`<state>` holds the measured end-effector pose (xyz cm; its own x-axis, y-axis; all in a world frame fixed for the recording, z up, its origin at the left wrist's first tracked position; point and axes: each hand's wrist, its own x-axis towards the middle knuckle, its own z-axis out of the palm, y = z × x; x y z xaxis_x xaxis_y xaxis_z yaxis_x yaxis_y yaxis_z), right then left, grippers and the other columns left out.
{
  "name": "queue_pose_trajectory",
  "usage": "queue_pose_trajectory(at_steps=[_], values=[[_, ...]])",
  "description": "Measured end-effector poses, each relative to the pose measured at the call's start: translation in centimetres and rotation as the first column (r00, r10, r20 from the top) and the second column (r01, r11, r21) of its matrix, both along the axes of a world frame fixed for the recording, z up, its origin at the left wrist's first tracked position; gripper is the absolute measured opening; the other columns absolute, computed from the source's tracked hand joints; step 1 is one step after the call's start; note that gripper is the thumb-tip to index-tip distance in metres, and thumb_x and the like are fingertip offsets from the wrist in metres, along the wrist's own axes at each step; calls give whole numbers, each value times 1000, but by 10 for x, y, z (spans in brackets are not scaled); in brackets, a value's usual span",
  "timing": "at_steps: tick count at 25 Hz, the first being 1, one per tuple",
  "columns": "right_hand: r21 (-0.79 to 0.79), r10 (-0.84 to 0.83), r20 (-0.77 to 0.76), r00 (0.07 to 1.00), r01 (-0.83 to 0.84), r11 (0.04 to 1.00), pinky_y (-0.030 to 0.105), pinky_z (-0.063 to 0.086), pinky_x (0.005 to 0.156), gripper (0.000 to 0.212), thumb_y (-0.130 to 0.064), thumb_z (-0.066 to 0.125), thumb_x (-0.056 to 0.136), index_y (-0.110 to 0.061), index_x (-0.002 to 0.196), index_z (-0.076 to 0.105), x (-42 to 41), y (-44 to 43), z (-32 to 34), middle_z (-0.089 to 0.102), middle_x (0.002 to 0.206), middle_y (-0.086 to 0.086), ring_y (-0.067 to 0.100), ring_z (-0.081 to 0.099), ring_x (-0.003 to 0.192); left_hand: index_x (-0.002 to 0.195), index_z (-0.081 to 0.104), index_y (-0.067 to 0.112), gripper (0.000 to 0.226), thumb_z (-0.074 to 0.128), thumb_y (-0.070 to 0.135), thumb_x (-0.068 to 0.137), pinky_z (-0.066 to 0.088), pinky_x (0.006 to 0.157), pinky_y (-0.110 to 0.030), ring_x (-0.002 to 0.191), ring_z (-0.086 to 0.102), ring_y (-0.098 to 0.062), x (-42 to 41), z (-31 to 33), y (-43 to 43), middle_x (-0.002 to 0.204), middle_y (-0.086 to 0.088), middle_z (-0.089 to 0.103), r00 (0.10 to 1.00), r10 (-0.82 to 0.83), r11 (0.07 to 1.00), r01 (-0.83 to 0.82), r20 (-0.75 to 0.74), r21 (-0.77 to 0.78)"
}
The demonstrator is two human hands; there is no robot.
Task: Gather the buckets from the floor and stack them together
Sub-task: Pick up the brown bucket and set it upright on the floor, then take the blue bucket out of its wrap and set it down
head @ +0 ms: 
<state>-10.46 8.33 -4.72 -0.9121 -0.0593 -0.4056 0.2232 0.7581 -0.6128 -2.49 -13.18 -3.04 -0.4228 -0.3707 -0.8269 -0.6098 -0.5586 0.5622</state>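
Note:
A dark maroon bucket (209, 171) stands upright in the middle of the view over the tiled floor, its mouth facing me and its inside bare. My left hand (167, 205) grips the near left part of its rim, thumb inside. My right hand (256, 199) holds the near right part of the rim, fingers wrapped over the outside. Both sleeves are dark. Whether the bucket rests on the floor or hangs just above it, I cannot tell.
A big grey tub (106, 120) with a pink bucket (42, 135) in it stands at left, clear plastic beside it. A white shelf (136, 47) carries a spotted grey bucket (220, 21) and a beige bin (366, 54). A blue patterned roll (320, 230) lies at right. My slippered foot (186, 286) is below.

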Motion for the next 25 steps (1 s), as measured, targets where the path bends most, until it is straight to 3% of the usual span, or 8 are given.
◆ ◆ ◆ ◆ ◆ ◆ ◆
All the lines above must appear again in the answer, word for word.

`<state>` holds the measured end-effector pose (xyz cm; its own x-axis, y-axis; all in a world frame fixed for the recording, z up, its origin at the left wrist's first tracked position; point and axes: each hand's wrist, its own x-axis towards the middle knuckle, its own z-axis out of the palm, y = z × x; x y z xaxis_x xaxis_y xaxis_z yaxis_x yaxis_y yaxis_z), right then left, grippers and the other columns left out.
{
  "name": "queue_pose_trajectory",
  "usage": "queue_pose_trajectory(at_steps=[_], values=[[_, ...]])",
  "description": "Measured end-effector poses, each relative to the pose measured at the call's start: translation in centimetres and rotation as the first column (r00, r10, r20 from the top) and the second column (r01, r11, r21) of its matrix, both along the axes of a world frame fixed for the recording, z up, its origin at the left wrist's first tracked position; gripper is the absolute measured opening; the other columns absolute, computed from the source's tracked hand joints; step 1 is one step after the call's start; note that gripper is the thumb-tip to index-tip distance in metres, and thumb_x and the like are fingertip offsets from the wrist in metres, along the wrist's own axes at each step; calls give whole numbers, each value times 1000, but by 10 for x, y, z (spans in brackets are not scaled); in brackets, a value's usual span",
  "timing": "at_steps: tick count at 25 Hz, the first being 1, one per tuple",
  "columns": "right_hand: r21 (-0.79 to 0.79), r10 (-0.84 to 0.83), r20 (-0.77 to 0.76), r00 (0.07 to 1.00), r01 (-0.83 to 0.84), r11 (0.04 to 1.00), pinky_y (-0.030 to 0.105), pinky_z (-0.063 to 0.086), pinky_x (0.005 to 0.156), gripper (0.000 to 0.212), thumb_y (-0.130 to 0.064), thumb_z (-0.066 to 0.125), thumb_x (-0.056 to 0.136), index_y (-0.110 to 0.061), index_x (-0.002 to 0.196), index_z (-0.076 to 0.105), x (-42 to 41), y (-44 to 43), z (-32 to 34), middle_z (-0.089 to 0.102), middle_x (0.002 to 0.206), middle_y (-0.086 to 0.086), ring_y (-0.067 to 0.100), ring_z (-0.081 to 0.099), ring_x (-0.003 to 0.192); left_hand: index_x (-0.002 to 0.195), index_z (-0.081 to 0.104), index_y (-0.067 to 0.112), gripper (0.000 to 0.226), thumb_z (-0.074 to 0.128), thumb_y (-0.070 to 0.135), thumb_x (-0.068 to 0.137), pinky_z (-0.066 to 0.088), pinky_x (0.006 to 0.157), pinky_y (-0.110 to 0.030), ring_x (-0.002 to 0.191), ring_z (-0.086 to 0.102), ring_y (-0.098 to 0.062), x (-42 to 41), z (-31 to 33), y (-43 to 43), middle_x (-0.002 to 0.204), middle_y (-0.086 to 0.088), middle_z (-0.089 to 0.103), r00 (0.10 to 1.00), r10 (-0.82 to 0.83), r11 (0.07 to 1.00), r01 (-0.83 to 0.82), r20 (-0.75 to 0.74), r21 (-0.77 to 0.78)"
}
The demonstrator is two human hands; there is no robot.
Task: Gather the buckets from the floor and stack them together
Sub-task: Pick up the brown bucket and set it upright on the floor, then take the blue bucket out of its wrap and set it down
head @ +0 ms: 
<state>-10.46 8.33 -4.72 -0.9121 -0.0593 -0.4056 0.2232 0.7581 -0.6128 -2.49 -13.18 -3.04 -0.4228 -0.3707 -0.8269 -0.6098 -0.5586 0.5622</state>
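Note:
A dark maroon bucket (209, 171) stands upright in the middle of the view over the tiled floor, its mouth facing me and its inside bare. My left hand (167, 205) grips the near left part of its rim, thumb inside. My right hand (256, 199) holds the near right part of the rim, fingers wrapped over the outside. Both sleeves are dark. Whether the bucket rests on the floor or hangs just above it, I cannot tell.
A big grey tub (106, 120) with a pink bucket (42, 135) in it stands at left, clear plastic beside it. A white shelf (136, 47) carries a spotted grey bucket (220, 21) and a beige bin (366, 54). A blue patterned roll (320, 230) lies at right. My slippered foot (186, 286) is below.
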
Motion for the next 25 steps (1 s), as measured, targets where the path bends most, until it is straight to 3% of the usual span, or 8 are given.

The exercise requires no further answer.